Task prompt =
Only the lines below, from the one with "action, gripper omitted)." through the one with "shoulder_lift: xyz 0", are to be written out, exactly.

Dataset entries

════════════════════

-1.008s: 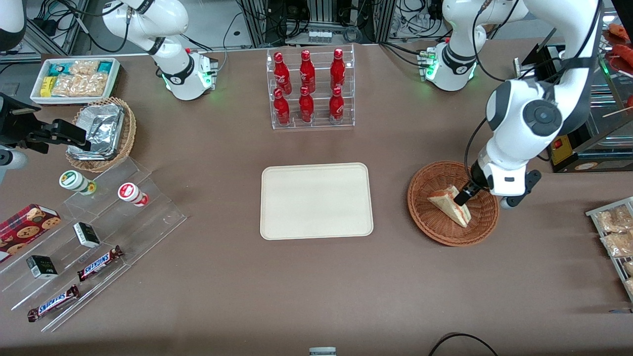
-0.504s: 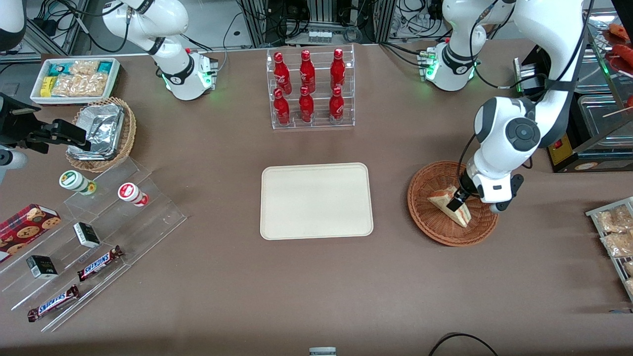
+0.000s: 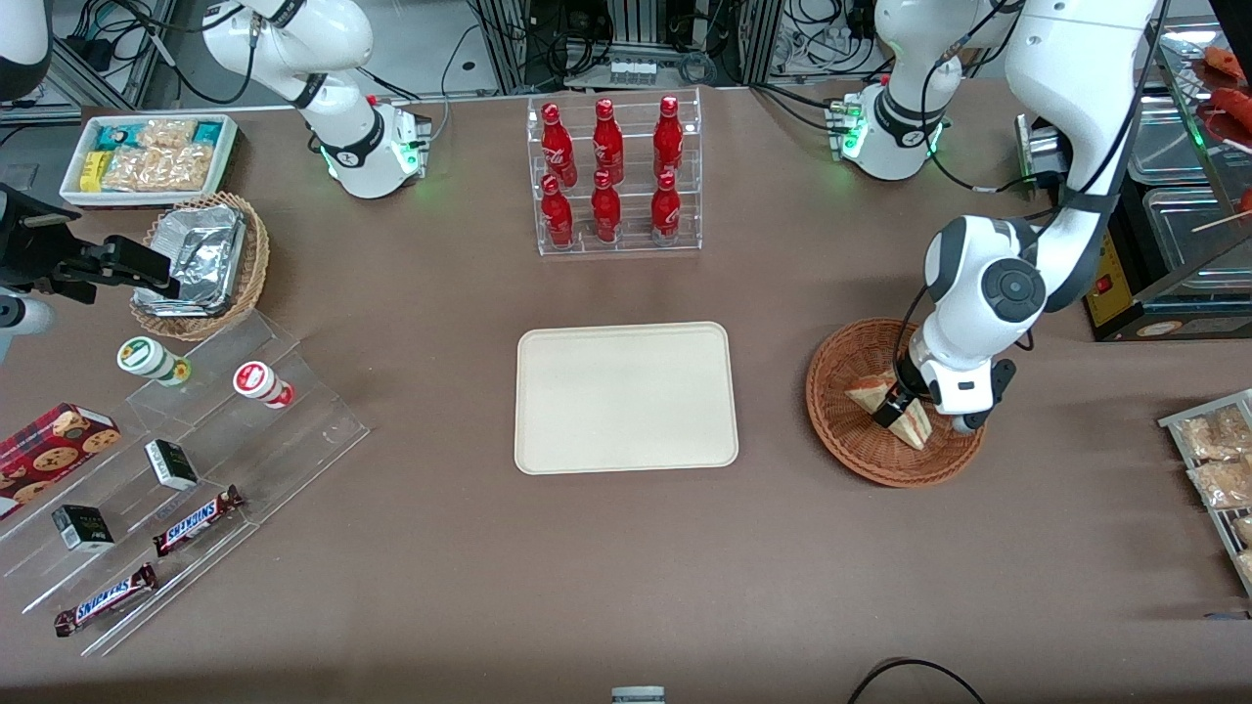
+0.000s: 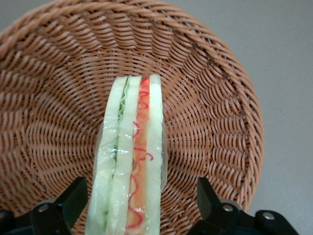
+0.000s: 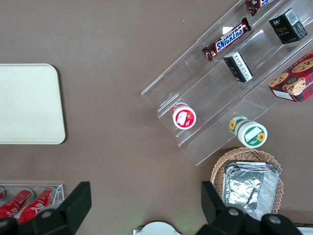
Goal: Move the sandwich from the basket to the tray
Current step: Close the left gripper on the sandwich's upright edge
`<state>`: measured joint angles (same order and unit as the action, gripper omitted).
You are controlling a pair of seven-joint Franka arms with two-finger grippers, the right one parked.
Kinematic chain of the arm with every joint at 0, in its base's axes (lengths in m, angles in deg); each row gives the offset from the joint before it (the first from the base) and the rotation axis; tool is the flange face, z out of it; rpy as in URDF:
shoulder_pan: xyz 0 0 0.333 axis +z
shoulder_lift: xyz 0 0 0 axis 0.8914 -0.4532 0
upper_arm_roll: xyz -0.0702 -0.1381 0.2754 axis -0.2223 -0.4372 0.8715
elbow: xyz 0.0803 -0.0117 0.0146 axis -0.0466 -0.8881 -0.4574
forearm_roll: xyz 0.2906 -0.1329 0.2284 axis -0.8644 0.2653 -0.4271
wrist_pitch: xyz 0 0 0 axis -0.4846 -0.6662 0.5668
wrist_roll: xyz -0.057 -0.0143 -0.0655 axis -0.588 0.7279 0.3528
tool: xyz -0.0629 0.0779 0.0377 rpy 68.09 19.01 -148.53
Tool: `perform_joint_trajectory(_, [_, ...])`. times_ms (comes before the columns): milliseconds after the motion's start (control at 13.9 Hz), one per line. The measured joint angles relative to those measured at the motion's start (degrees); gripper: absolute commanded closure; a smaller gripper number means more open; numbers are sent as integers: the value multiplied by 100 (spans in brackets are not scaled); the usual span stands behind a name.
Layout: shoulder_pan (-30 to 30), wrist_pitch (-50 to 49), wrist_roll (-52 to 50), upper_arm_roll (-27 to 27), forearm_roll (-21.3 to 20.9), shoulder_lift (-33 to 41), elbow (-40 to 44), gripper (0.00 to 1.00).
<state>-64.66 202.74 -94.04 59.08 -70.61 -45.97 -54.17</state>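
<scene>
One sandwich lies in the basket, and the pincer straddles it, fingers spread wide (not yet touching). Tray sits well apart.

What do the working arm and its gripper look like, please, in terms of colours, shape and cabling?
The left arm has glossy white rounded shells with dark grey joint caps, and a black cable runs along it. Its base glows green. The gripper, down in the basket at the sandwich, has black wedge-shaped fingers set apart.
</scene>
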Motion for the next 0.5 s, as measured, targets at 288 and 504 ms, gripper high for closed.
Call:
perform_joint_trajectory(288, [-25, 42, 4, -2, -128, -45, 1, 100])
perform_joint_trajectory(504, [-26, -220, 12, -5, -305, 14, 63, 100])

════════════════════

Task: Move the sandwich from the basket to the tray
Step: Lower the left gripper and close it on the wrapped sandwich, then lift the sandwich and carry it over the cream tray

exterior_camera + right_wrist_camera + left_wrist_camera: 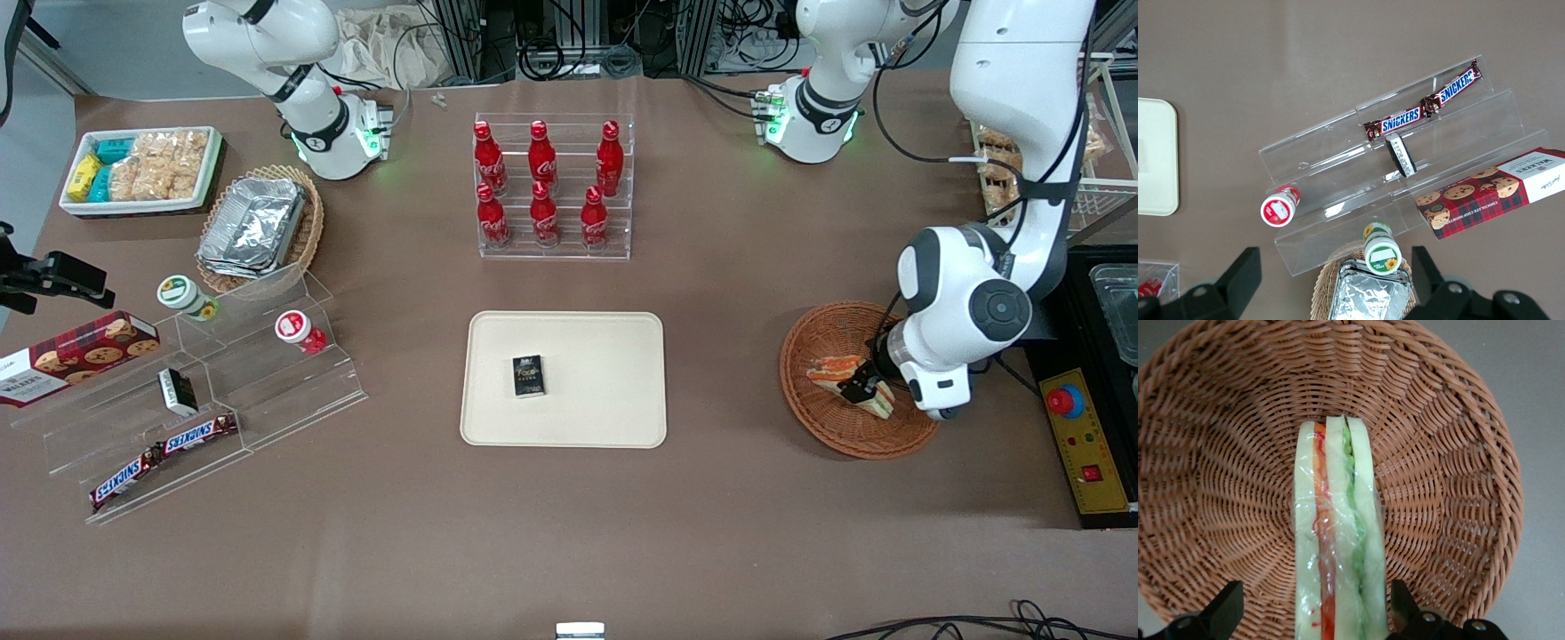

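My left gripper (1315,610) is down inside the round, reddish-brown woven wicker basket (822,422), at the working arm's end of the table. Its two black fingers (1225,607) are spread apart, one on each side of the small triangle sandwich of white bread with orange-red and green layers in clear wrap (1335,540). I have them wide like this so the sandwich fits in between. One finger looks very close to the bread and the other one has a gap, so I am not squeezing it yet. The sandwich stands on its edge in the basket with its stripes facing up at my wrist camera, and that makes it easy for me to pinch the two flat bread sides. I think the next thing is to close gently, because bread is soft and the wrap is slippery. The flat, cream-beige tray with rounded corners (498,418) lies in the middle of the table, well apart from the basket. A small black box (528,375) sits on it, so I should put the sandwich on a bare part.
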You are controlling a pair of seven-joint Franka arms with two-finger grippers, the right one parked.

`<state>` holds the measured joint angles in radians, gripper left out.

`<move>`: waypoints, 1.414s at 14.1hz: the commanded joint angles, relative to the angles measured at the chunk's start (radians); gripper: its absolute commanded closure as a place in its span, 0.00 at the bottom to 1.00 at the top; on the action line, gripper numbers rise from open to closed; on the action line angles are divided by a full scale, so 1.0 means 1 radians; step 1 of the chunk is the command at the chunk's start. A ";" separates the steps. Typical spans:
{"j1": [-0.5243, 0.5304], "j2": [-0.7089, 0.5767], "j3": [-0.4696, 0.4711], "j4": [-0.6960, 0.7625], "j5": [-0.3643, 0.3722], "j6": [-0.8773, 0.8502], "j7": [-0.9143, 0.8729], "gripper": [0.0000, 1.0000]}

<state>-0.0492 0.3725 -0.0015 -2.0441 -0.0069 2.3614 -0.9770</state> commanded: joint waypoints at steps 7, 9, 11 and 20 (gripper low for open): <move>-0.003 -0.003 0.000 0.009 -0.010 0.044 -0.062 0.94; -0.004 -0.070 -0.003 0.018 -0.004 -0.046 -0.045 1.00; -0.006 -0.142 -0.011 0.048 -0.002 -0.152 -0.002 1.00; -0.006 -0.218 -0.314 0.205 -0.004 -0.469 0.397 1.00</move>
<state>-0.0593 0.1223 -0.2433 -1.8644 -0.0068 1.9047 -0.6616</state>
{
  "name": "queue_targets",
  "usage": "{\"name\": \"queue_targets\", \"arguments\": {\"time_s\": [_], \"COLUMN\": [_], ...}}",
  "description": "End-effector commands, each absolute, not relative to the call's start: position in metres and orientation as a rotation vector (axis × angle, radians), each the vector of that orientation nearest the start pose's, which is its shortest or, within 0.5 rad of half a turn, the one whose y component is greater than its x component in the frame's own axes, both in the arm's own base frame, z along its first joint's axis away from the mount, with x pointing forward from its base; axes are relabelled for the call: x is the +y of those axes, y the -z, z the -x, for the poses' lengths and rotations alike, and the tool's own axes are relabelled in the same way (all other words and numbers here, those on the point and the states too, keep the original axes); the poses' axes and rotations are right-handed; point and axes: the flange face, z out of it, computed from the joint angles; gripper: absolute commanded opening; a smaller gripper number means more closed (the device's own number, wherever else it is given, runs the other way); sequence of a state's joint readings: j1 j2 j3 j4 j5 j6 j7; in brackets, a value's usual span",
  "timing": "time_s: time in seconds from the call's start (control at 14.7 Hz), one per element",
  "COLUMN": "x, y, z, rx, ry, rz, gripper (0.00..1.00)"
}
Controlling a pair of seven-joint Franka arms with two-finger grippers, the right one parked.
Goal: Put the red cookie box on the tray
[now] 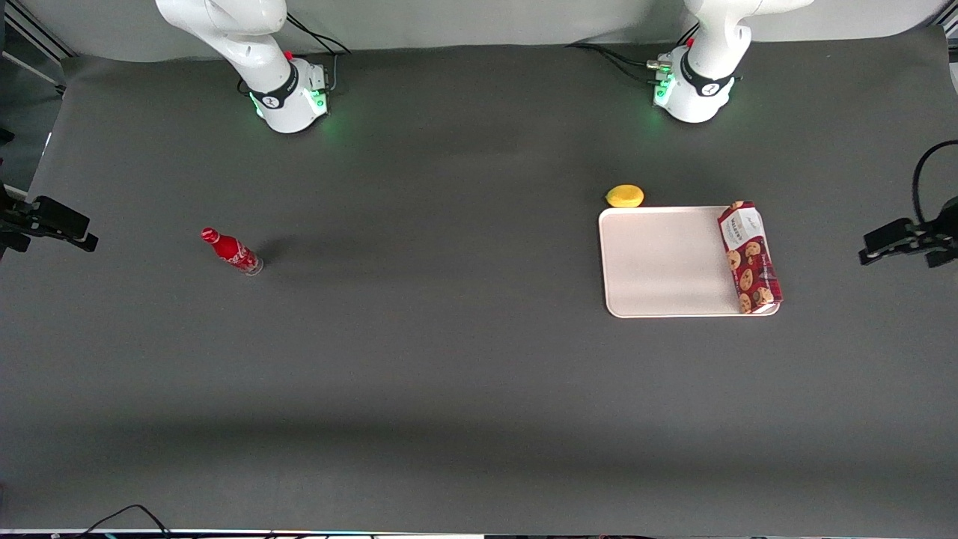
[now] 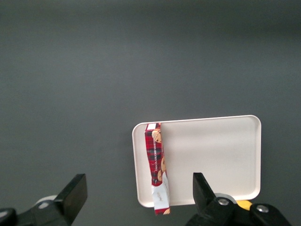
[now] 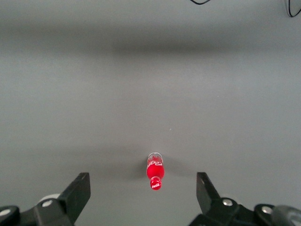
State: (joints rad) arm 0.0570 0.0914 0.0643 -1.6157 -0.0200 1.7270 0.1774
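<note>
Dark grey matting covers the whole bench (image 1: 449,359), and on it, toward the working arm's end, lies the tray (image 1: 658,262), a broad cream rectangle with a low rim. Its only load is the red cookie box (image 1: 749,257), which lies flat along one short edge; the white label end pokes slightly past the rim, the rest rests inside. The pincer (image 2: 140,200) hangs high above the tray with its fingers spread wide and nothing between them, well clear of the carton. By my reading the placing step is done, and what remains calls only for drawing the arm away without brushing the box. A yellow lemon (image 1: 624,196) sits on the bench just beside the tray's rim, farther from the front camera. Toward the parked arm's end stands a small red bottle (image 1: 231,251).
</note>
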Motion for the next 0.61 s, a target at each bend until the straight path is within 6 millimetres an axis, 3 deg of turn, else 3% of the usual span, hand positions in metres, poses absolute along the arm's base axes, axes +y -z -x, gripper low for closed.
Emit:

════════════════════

Output for this task =
`<state>`: measured joint angles (same order and unit as the action, gripper omitted).
You are controlling a pair of seven-joint Franka arms with two-finger grippers, the right one parked.
Kinematic chain of the arm with every joint at 0, in its base's axes (lengths in m, angles in deg); each row gives the offset from the joint before it (the first from the base) and the rotation axis; tool is the flange face, z out of it; rpy as in URDF:
shoulder_pan: xyz 0 0 0.333 axis +z
shoulder_lift: xyz 0 0 0 axis 0.8914 -0.4532 0

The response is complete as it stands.